# What the task requires:
Reproduce the top of the data verbatim, through and including the line that contains "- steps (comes".
++++++
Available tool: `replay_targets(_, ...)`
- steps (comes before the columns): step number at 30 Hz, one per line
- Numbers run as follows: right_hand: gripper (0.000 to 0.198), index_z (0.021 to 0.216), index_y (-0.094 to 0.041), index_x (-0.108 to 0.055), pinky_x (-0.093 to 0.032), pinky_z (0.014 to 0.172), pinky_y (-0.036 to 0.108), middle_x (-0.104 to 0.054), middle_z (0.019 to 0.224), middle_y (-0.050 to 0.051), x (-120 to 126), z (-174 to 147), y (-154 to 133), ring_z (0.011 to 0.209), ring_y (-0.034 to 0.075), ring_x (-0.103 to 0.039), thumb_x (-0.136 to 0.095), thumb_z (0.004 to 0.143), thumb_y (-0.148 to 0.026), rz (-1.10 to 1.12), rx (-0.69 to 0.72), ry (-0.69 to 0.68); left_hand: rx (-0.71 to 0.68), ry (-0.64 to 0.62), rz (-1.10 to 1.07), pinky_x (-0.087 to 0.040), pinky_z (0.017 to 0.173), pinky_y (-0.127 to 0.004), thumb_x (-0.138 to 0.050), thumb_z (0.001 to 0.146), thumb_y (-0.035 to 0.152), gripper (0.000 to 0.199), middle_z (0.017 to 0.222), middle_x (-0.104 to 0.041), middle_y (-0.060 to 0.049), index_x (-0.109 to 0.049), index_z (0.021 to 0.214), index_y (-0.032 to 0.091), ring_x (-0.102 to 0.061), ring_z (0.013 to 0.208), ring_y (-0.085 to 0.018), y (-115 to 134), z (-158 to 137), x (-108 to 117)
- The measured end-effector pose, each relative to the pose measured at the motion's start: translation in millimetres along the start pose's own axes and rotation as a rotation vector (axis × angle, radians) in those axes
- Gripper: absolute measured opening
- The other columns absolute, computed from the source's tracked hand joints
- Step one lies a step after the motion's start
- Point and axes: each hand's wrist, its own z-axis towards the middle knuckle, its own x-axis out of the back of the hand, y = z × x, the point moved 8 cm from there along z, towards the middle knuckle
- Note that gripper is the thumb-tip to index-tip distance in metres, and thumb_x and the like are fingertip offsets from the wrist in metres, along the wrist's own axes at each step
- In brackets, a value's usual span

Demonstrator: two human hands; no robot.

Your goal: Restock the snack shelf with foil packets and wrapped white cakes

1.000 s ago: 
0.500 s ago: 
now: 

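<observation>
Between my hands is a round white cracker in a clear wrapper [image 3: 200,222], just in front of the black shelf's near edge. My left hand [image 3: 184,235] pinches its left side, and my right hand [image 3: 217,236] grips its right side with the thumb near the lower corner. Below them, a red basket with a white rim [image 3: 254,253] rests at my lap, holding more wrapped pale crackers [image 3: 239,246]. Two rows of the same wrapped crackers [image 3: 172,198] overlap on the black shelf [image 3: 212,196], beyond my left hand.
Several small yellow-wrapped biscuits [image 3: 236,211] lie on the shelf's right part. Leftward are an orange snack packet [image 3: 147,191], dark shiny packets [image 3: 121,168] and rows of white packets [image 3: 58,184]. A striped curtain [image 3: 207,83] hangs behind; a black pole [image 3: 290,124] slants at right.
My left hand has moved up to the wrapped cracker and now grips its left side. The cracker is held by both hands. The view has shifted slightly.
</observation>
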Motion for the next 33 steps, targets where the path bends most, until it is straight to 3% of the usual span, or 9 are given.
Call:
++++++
# Your response:
Available tool: `replay_targets(_, ...)`
- steps (comes before the columns): step number at 30 Hz, one per line

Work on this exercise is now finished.